Barack Obama in manette. Le recenti accuse lanciate dal presidente Donald Trump ai Dem, e in particolare all’ex titolare della Casa Bianca Barack Obama, prendono forma in un video realizzato con l’intelligenza artificiale.
Il filmato, risultato della tecnologia deepfake, riproduce l’arresto dell’ex presidente all’interno dello Studio Ovale, davanti agli occhi compiaciuti di Trump, per poi concludersi con Obama incarcerato, con tanto di tuta arancione.
Il nuovo attacco ai Democratici, stavolta in formato video condiviso sulla piattaforma Truth Social, è rapidamente diventato virale, scatenando una bufera politica e mediatica. Si, perchè la natura “artificiale” del contenuto scioccante, oltre che infamante, non è stata segnalata in alcun modo dal Tycoon.
Nessun disclaimer, nessun avvertimento, nessun contesto. E la cosa ha confuso, nonchè irritato, molti utenti. Tra i commenti: “Questo è profondamente irresponsabile”, scrivono alcuni, mentre altri ironizzano: “Qualsiasi cosa pur di non parlare dei file di Epstein…”.
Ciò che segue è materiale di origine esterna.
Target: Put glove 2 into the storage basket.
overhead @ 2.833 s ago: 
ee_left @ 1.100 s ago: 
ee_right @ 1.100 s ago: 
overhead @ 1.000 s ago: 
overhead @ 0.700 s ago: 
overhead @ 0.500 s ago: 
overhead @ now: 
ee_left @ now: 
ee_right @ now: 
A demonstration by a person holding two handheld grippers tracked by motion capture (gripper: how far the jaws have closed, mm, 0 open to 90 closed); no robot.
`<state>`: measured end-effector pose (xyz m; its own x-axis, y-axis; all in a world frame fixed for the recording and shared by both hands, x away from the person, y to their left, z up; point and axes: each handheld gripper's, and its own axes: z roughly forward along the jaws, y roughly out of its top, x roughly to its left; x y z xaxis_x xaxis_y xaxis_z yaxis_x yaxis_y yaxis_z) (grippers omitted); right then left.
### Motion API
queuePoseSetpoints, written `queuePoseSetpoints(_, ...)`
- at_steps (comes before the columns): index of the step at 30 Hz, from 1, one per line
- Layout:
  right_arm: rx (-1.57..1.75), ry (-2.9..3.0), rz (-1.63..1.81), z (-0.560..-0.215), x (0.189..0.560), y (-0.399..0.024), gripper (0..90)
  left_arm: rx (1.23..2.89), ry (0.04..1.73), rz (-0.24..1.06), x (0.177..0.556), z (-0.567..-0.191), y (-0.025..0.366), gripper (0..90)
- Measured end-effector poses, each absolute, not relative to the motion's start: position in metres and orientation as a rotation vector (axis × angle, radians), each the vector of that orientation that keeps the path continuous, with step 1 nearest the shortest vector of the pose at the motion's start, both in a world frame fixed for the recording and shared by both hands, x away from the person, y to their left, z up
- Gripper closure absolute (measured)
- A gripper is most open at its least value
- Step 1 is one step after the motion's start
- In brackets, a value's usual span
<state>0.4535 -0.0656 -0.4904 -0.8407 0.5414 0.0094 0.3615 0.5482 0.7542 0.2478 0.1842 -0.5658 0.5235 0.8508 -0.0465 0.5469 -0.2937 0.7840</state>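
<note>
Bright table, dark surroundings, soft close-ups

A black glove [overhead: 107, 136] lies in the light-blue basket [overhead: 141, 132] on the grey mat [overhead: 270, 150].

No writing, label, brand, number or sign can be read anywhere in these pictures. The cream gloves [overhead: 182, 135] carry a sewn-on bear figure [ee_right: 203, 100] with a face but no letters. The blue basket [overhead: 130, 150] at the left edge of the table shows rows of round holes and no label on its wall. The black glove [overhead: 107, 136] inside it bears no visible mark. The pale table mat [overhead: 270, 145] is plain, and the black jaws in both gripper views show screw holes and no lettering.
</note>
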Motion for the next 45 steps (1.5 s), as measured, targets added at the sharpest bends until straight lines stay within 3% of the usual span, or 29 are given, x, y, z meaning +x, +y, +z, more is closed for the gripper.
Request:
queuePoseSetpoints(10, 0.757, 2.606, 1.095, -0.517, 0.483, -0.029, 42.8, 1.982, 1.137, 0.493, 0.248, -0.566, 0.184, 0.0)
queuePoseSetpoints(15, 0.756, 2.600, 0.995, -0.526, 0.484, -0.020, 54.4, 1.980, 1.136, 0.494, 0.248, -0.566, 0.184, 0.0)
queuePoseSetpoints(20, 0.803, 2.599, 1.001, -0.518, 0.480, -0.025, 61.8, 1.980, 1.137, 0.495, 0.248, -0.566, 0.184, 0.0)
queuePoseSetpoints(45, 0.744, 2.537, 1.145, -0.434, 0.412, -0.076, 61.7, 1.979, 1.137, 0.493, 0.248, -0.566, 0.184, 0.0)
La politica dietro il deepfake: nuove accuse a Obama
Nel video, dal tono chiaramente strumentale e provocatorio, si sente Barack Obama pronunciare la frase: “Soprattutto il Presidente è al di sopra della legge”, seguita da dichiarazioni di altri politici americani che ribadiscono: “Nessuno è al di sopra della legge”. Un montaggio costruito ad arte per suggerire la colpevolezza dell’ex presidente in quella che Trump definisce una maxi frode elettorale risalente a quasi dieci anni fa.
A sostenere apertamente la tesi del Presidente repubblicano è Tulsi Gabbard, attuale Direttrice dell’Intelligence Nazionale, che ha redatto un rapporto esplosivo di 114 pagine. Il documento denuncia un presunto complotto ai massimi livelli della sicurezza nazionale statunitense, volto a screditare la vittoria elettorale di Trump nel 2016, attribuendola falsamente a interferenze russe.
Nel mirino del dossier: James Clapper, John Brennan, James Comey e Susan Rice. Secondo Gabbard, questi alti funzionari avrebbero manipolato informazioni di intelligence per orientare l’opinione pubblica e innescare l’indagine Mueller.
Tra le prove citate, un memo del 7 dicembre 2016 che escludeva qualsiasi attacco informatico in grado di alterare il risultato delle elezioni. Tuttavia, un incontro alla Casa Bianca appena due giorni dopo, il 9 dicembre, avrebbe dato il via alla costruzione di un report “falsato”, pubblicato nel gennaio successivo, che alimentò la narrativa dell’ingerenza russa.
La documentazione è stata trasmessa al Dipartimento di Giustizia per una possibile azione legale, ma al momento non sono state confermate incriminazioni, riferisce la CNN.
Intelligenza artificiale, propaganda e confini etici
L’episodio riaccende i riflettori su una questione urgente, ossia l’uso distorto dell’intelligenza artificiale nel dibattito politico. Deepfake come quello pubblicato da Trump pongono, infatti, interrogativi seri sulla disinformazione, sul rischio di manipolazione dell’opinione pubblica e sul ruolo delle piattaforme nel regolare contenuti ingannevoli.
La tecnologia corre, e la politica sembra pronta a sfruttarne ogni sfumatura, anche le più controverse. Ma in un’epoca in cui il confine tra vero e falso si fa sempre più labile, quanto può costare un sorriso davanti a un arresto virtuale?